■ **ACTION ITEM**
Go through the following data and transcribe exactly the stretch of lines from the one holding "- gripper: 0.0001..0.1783" to the one holding "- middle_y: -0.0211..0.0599", both included.

########

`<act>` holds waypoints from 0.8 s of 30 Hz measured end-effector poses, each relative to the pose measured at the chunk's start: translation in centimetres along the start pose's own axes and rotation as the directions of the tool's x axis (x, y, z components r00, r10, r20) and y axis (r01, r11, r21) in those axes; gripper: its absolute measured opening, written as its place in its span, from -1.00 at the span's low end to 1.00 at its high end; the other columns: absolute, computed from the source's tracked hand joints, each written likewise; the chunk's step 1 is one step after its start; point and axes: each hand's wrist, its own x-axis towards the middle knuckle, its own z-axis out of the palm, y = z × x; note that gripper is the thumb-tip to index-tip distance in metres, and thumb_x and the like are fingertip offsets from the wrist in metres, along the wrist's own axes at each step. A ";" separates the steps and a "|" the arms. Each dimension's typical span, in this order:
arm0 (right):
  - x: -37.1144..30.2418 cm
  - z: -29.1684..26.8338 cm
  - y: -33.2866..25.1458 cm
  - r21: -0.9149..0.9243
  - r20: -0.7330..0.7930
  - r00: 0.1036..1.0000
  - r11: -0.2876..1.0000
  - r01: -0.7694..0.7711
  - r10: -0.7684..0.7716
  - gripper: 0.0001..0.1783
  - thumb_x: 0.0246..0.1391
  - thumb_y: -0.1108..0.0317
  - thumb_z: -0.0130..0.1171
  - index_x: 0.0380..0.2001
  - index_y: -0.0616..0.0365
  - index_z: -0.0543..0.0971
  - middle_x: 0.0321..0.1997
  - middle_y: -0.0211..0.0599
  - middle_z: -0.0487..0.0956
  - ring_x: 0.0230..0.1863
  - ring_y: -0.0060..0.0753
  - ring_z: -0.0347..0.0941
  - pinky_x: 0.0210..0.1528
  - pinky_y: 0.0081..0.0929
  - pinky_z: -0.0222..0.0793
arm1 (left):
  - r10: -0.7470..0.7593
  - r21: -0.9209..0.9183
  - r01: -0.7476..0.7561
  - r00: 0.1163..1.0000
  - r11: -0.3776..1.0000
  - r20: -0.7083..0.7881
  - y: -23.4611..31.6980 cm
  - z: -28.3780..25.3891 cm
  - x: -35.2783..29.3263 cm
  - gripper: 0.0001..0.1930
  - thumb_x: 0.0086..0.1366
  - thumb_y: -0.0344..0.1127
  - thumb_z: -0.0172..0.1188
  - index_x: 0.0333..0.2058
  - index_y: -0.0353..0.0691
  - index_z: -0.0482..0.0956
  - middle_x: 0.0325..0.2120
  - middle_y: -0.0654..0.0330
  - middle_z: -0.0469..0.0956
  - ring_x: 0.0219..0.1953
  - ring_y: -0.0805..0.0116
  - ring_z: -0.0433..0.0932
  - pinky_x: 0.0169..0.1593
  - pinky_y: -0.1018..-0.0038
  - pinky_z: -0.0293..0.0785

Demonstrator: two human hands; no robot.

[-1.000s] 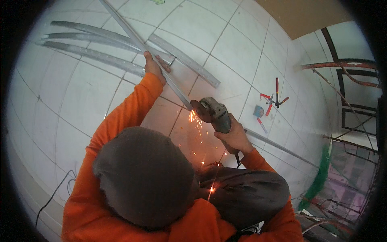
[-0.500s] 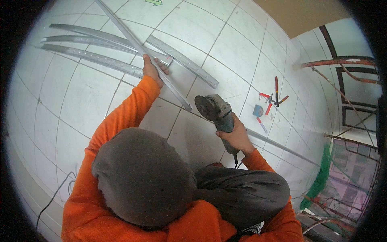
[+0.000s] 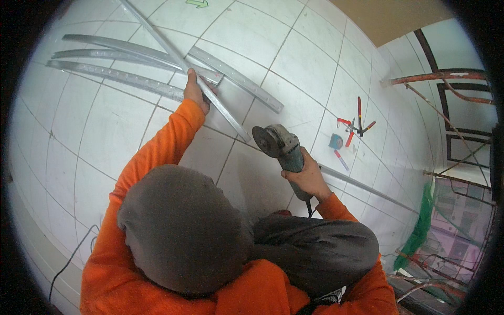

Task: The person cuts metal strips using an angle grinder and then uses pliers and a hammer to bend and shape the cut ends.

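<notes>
My left hand (image 3: pixel 195 95) is closed around a long, thin galvanized metal channel (image 3: pixel 227 118), which slants from the upper left down toward the middle. Its fingers are mostly hidden beneath the channel. The near end of that channel sits just left of the cutting disc of an angle grinder (image 3: pixel 291 158), with a small gap between them. Wrapped round the grinder's grey-green body is my right hand (image 3: pixel 311 177). The disc is on the grinder's far left side, and a cord leaves its rear end near my knee.
Several more metal channels (image 3: pixel 115 76) lie on the white tiled floor (image 3: pixel 294 79) beyond my left hand. Right of the grinder are red-handled pliers (image 3: pixel 350 131), a blue tape measure (image 3: pixel 336 140) and a marker (image 3: pixel 341 159). Another thin metal strip (image 3: pixel 367 188) extends rightward. Rusty scaffolding (image 3: pixel 441 77) stands far right.
The channel in my left hand has turned slightly, and its near end has shifted a little up and left. Fewer left fingers show now. The grinder has hardly moved.
</notes>
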 end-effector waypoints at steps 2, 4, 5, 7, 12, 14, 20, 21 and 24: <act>0.1 0.0 -0.3 -0.006 0.009 1.000 1.000 -0.007 0.007 -0.19 -0.25 0.16 0.46 0.09 0.25 0.37 -0.10 0.05 0.59 -0.05 -0.02 0.56 0.04 -0.25 0.42 | 0.016 0.000 -0.016 1.000 1.000 0.011 0.1 -0.3 0.3 -0.51 0.37 0.24 -0.03 -0.36 -0.14 0.39 -0.59 0.19 0.36 -0.59 0.22 0.41 -0.46 0.25 0.44; 0.1 0.0 -0.1 0.005 0.011 1.000 1.000 0.000 -0.001 -0.20 -0.25 0.18 0.45 0.09 0.24 0.37 -0.10 0.05 0.59 -0.05 -0.02 0.56 0.04 -0.25 0.42 | 0.010 -0.019 -0.009 1.000 1.000 0.016 0.0 -0.3 0.6 -0.51 0.37 0.24 -0.03 -0.36 -0.14 0.39 -0.59 0.19 0.37 -0.58 0.22 0.41 -0.46 0.26 0.44; 0.0 0.0 0.0 0.004 0.013 1.000 1.000 -0.003 0.003 -0.20 -0.25 0.18 0.45 0.09 0.24 0.37 -0.10 0.05 0.59 -0.05 -0.02 0.56 0.04 -0.25 0.42 | 0.007 -0.037 -0.006 1.000 0.999 0.023 -0.1 -0.5 0.7 -0.51 0.37 0.24 -0.02 -0.36 -0.14 0.39 -0.59 0.19 0.37 -0.57 0.23 0.41 -0.46 0.26 0.44; 0.0 -0.1 0.1 -0.003 0.007 1.000 1.000 -0.017 0.017 -0.20 -0.26 0.19 0.44 0.09 0.24 0.37 -0.10 0.05 0.59 -0.05 -0.03 0.56 0.04 -0.25 0.42 | 0.004 -0.017 -0.004 1.000 1.000 0.001 -0.1 0.1 0.2 -0.50 0.37 0.25 -0.03 -0.36 -0.14 0.39 -0.58 0.19 0.36 -0.57 0.23 0.39 -0.45 0.27 0.43; 0.2 0.3 0.5 0.018 0.001 1.000 1.000 0.002 -0.002 -0.20 -0.25 0.19 0.44 0.09 0.22 0.37 -0.10 0.05 0.59 -0.04 -0.03 0.56 0.04 -0.25 0.42 | -0.027 -0.051 0.029 0.999 0.998 0.025 0.0 -0.6 0.4 -0.47 0.37 0.28 -0.07 -0.34 -0.15 0.39 -0.55 0.19 0.35 -0.54 0.23 0.36 -0.41 0.28 0.40; 0.3 0.3 0.3 -0.011 0.006 1.000 1.000 -0.005 0.005 -0.20 -0.25 0.18 0.44 0.09 0.21 0.37 -0.10 0.04 0.59 -0.03 -0.03 0.56 0.04 -0.24 0.41 | -0.012 -0.067 0.013 1.000 0.998 0.014 0.0 -0.6 0.4 -0.44 0.37 0.31 -0.10 -0.30 -0.16 0.38 -0.51 0.18 0.34 -0.52 0.24 0.34 -0.40 0.30 0.38; 0.0 0.1 -0.1 0.032 0.015 1.000 0.999 -0.026 0.025 -0.20 -0.25 0.18 0.45 0.09 0.21 0.36 -0.11 0.04 0.59 -0.04 -0.01 0.56 0.02 -0.22 0.43 | -0.031 -0.112 0.032 0.999 0.993 0.008 -0.3 -0.5 0.2 -0.42 0.38 0.31 -0.14 -0.28 -0.19 0.37 -0.51 0.18 0.34 -0.51 0.25 0.34 -0.40 0.33 0.38; 0.1 0.2 -0.2 0.028 0.018 0.999 0.999 -0.027 0.027 -0.20 -0.26 0.18 0.45 0.09 0.21 0.36 -0.11 0.04 0.59 -0.05 -0.02 0.56 0.02 -0.22 0.43 | -0.030 -0.112 0.031 1.000 0.993 0.008 -0.2 -0.6 0.3 -0.42 0.38 0.31 -0.14 -0.28 -0.19 0.37 -0.51 0.18 0.34 -0.51 0.25 0.34 -0.40 0.33 0.38; 0.2 0.6 0.1 -0.007 -0.003 1.000 1.000 0.006 -0.006 -0.19 -0.26 0.18 0.45 0.10 0.21 0.36 -0.11 0.03 0.59 -0.06 -0.04 0.56 0.02 -0.22 0.43 | -0.015 -0.118 0.020 0.999 0.993 0.046 0.0 -1.0 0.4 -0.45 0.39 0.28 -0.11 -0.29 -0.19 0.37 -0.53 0.18 0.34 -0.51 0.24 0.34 -0.39 0.31 0.40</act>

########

■ **RESPONSE TO THIS TASK**
  - gripper: 0.0001..0.1783
  - thumb_x: 0.0246..0.1391
  - thumb_y: -0.1108..0.0317
  - thumb_z: -0.0130..0.1171
  - index_x: 0.0380..0.2001
  - index_y: -0.0616..0.0365
  - index_z: -0.0543..0.0971
  - middle_x: 0.0321..0.1997
  - middle_y: -0.0211..0.0599

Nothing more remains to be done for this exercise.